### [WHAT THE EXERCISE ASKS]
Taking the line with "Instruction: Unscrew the" as the first and the line with "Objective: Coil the" as the last, set down the lines below exactly, pictures excluded.

------------

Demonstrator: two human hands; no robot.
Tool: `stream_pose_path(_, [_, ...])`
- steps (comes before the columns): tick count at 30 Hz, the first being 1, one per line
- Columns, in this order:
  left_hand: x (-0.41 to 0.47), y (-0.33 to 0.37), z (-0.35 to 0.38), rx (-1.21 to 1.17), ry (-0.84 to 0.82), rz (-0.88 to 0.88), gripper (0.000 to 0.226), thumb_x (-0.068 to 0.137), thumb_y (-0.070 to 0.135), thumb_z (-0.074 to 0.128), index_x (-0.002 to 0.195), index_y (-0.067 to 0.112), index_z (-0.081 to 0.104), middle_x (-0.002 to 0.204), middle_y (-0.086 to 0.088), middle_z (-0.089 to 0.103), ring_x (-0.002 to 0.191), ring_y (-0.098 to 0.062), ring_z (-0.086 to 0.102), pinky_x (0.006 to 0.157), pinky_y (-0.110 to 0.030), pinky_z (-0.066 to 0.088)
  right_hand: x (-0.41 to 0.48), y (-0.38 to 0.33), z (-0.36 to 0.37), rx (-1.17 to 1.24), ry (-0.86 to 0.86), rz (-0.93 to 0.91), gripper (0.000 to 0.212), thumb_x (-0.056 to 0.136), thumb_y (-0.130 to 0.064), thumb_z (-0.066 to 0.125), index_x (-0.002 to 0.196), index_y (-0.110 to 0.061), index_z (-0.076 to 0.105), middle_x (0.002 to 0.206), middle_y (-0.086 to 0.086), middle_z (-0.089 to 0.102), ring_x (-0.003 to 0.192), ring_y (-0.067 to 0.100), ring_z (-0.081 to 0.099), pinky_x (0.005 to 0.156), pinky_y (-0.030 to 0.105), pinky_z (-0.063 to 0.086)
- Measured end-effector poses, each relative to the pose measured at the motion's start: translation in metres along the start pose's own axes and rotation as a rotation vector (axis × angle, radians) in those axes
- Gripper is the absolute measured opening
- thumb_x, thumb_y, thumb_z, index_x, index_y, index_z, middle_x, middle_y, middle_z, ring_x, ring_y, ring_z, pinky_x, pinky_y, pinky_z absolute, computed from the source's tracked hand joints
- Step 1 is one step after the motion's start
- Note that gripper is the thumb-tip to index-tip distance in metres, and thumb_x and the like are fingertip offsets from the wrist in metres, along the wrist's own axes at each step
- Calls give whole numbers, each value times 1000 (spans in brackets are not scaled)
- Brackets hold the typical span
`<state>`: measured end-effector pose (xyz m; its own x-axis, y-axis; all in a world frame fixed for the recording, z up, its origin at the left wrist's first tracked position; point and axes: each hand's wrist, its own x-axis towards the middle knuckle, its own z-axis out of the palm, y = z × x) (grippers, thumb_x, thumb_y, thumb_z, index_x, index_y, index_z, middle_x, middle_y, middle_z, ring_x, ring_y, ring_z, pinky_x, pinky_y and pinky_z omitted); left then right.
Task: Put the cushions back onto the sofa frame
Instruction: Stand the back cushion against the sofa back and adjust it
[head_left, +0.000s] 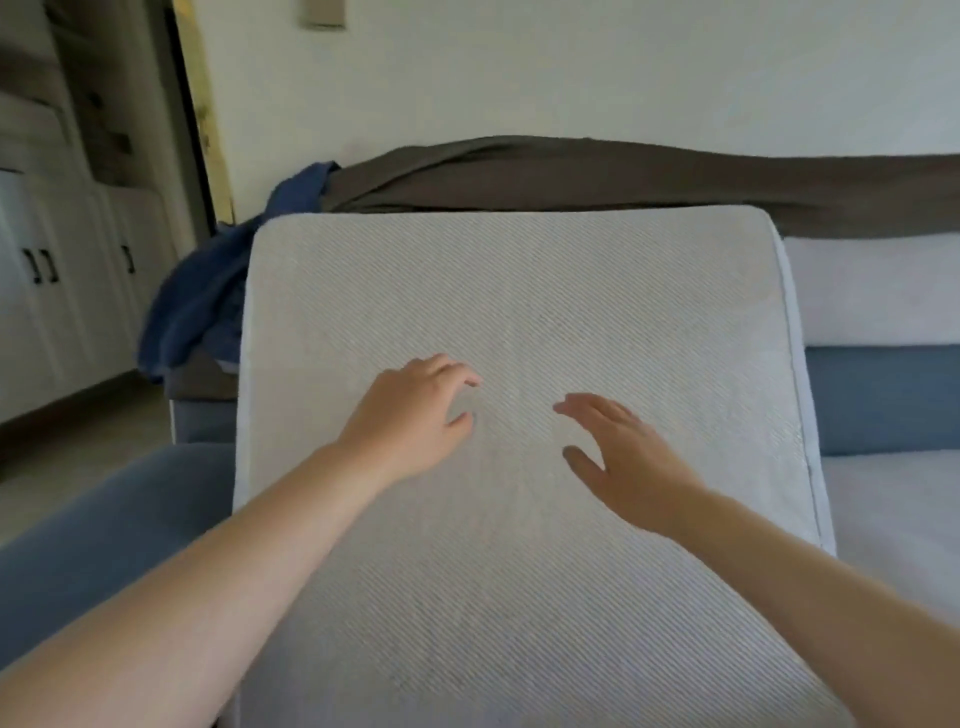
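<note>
2 empty hands, left hand (410, 421), right hand (623, 467), perhaps touching cushion (519, 291) (pale, ribbed)

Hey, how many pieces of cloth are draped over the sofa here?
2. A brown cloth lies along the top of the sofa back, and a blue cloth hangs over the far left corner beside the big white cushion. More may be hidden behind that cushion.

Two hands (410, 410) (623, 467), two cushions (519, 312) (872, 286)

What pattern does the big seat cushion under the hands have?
Fine diagonal stripes on the light grey fabric seat cushion, seen in the head view.
</note>
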<state>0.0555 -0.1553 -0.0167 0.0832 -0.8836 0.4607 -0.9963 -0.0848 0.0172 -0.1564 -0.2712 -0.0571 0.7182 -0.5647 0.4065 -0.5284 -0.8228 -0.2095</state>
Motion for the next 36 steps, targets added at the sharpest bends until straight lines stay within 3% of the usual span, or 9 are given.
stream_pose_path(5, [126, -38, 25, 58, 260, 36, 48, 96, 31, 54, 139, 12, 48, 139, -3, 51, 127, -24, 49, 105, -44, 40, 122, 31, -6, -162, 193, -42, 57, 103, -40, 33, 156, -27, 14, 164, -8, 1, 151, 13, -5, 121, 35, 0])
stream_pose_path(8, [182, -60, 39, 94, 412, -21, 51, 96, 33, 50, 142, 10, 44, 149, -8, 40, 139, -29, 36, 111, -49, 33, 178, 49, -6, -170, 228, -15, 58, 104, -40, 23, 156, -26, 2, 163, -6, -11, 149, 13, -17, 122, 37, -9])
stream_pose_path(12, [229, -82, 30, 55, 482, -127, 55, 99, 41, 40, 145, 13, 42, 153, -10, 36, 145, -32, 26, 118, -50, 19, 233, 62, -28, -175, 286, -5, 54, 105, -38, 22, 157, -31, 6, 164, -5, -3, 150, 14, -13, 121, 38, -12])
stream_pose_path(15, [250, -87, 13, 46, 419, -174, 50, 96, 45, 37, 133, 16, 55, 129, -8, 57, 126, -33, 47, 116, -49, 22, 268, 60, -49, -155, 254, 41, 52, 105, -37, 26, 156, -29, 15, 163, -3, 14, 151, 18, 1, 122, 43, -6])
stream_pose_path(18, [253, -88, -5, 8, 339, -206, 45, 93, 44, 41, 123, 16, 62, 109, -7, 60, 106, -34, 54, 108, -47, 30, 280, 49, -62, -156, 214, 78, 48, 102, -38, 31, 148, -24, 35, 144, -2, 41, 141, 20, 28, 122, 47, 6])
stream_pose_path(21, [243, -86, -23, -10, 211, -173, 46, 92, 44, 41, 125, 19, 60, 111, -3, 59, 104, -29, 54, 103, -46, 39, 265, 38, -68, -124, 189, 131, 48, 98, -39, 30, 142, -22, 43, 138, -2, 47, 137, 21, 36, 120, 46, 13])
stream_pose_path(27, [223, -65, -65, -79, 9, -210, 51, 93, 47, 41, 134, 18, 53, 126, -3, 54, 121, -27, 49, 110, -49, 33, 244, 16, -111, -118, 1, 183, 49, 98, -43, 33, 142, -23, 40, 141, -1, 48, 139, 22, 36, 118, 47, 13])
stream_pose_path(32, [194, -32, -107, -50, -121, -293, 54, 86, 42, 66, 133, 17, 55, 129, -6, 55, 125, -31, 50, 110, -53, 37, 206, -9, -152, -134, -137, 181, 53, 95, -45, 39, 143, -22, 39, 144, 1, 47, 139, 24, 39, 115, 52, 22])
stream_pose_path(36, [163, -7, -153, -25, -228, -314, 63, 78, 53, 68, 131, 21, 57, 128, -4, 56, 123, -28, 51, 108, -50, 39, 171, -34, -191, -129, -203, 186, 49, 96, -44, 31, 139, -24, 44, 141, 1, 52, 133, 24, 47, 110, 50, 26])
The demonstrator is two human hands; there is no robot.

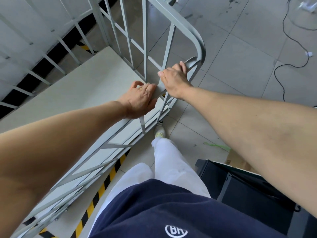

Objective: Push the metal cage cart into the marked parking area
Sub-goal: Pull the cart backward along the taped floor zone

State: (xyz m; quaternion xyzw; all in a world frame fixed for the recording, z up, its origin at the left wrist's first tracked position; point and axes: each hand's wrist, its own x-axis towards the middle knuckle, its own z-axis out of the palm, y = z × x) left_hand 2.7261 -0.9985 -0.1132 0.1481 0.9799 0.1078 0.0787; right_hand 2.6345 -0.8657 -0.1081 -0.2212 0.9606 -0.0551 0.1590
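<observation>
Both arms outstretched, left hand (139, 100) and right hand (175, 80) curled over the cart rail (201, 46).

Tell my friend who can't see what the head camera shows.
A person's left hand and right hand grip the rail of a grey metal cage cart, seen from above. Yellow-and-black striped tape runs on the floor beside its base.

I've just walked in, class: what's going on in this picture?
A person stands at a grey metal cage cart and holds its top rail with both bare hands. The left hand grips the rail, and the right hand grips it nearer the rounded corner. Yellow-and-black striped tape on the tiled floor runs under the cart's near side. Whether the cart is fully inside the marked area cannot be told. A black case stands to the person's right.
</observation>
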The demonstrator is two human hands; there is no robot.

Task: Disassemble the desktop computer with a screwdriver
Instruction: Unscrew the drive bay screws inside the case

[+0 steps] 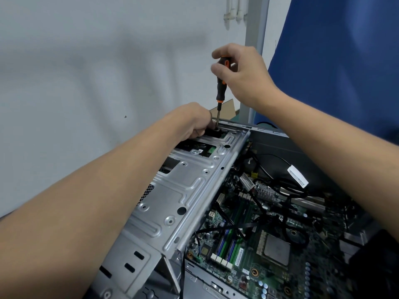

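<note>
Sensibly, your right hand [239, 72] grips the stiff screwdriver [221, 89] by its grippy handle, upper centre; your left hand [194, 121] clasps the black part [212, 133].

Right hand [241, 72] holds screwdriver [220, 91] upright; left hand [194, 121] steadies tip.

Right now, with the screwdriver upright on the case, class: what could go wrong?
The screwdriver tip sits beside the left hand; a slip could jab it. The right hand pinches only the handle's top, so the tool may tilt off. A freed screw could fall onto the bare motherboard.
</note>
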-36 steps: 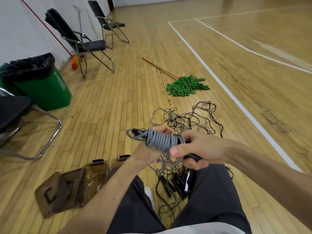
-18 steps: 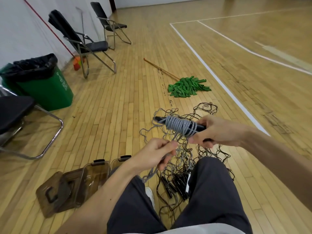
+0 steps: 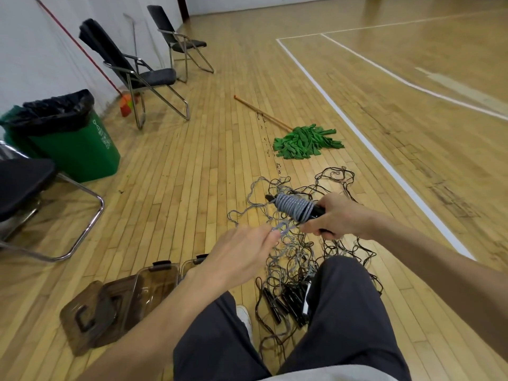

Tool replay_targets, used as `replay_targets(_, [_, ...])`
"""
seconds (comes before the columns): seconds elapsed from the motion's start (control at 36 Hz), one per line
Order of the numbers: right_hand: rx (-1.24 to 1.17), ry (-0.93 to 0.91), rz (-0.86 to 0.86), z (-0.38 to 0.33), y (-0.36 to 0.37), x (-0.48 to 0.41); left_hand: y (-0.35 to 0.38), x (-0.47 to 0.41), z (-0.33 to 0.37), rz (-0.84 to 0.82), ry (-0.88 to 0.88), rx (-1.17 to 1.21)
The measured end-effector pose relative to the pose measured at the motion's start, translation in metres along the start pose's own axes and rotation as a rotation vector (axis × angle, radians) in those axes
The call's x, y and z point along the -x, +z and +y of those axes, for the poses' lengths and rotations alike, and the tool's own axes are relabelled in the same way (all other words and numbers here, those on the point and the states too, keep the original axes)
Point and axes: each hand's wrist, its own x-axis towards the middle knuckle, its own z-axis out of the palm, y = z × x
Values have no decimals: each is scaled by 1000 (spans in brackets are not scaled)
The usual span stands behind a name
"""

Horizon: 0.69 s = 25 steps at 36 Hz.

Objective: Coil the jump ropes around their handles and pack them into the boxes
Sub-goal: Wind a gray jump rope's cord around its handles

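**As Grey Cord Ringed the Black Handles**

While the right hand [image 3: 338, 215] gripped the black handles [image 3: 319, 212] by their bare end, fingers curled round them, the ribbed grey jump rope [image 3: 294, 209] sat wound about them in tight, even turns, held above the floor. The left hand [image 3: 239, 257] pinched the loose grey strand [image 3: 281, 229] just below the coil, between thumb and fingertips.

Under both hands a wiry tangle of ropes [image 3: 338, 174], thin, dark and grey, sprawled on the glossy plank floor [image 3: 192, 188]. Smooth loose handles [image 3: 286, 298] were bunched between the person's grey-trousered legs [image 3: 349, 312]. Smoky brown translucent boxes [image 3: 156, 284] with black latches lay to the left, a matching lid [image 3: 88, 317] beside them. A shaggy green mop [image 3: 305, 143] lay beyond.

A second earlier the left hand had been up against the coil, a loop jutting from its far end. Half a second earlier it had already dropped to the strand, and little differed since.
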Motion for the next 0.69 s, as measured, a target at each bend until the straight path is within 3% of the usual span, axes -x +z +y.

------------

### [TASK RESULT]
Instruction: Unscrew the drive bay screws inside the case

[+0 steps] 

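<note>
Sensibly, your right hand [239, 72] grips the stiff screwdriver [221, 89] by its grippy handle, upper centre; your left hand [194, 121] clasps the black part [212, 133].

Right hand [241, 72] holds screwdriver [220, 91] upright; left hand [194, 121] steadies tip.

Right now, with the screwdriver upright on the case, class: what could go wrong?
The screwdriver tip sits beside the left hand; a slip could jab it. The right hand pinches only the handle's top, so the tool may tilt off. A freed screw could fall onto the bare motherboard.
</note>
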-36 steps: 
-18 steps: 
+0 steps: 

Tool replay_targets, used as `replay_targets(_, [_, ...])`
"""
seconds (comes before the columns): seconds elapsed from the motion's start (control at 36 Hz), one per line
Order of the numbers: right_hand: rx (-1.24 to 1.17), ry (-0.93 to 0.91), rz (-0.86 to 0.86), z (-0.38 to 0.33), y (-0.36 to 0.37), x (-0.48 to 0.41); left_hand: y (-0.35 to 0.38), x (-0.47 to 0.41), z (-0.33 to 0.37), rz (-0.84 to 0.82), ry (-0.88 to 0.88), rx (-1.17 to 1.21)
The measured end-effector pose relative to the pose measured at the motion's start, translation in metres along the start pose's own axes and rotation as a rotation vector (axis × angle, radians) in those axes
The call's x, y and z point along the -x, +z and +y of those axes, for the poses' lengths and rotations alike, and the tool's own axes are relabelled in the same way (all other words and numbers here, those on the point and the states too, keep the original axes)
Point and axes: each hand's wrist, its own x-axis towards the middle knuckle, its own z-axis out of the palm, y = z × x
Values have no decimals: each is scaled by 1000 (spans in brackets are not scaled)
The usual span stands behind a name
"""

Horizon: 0.69 s = 25 steps at 36 Hz.

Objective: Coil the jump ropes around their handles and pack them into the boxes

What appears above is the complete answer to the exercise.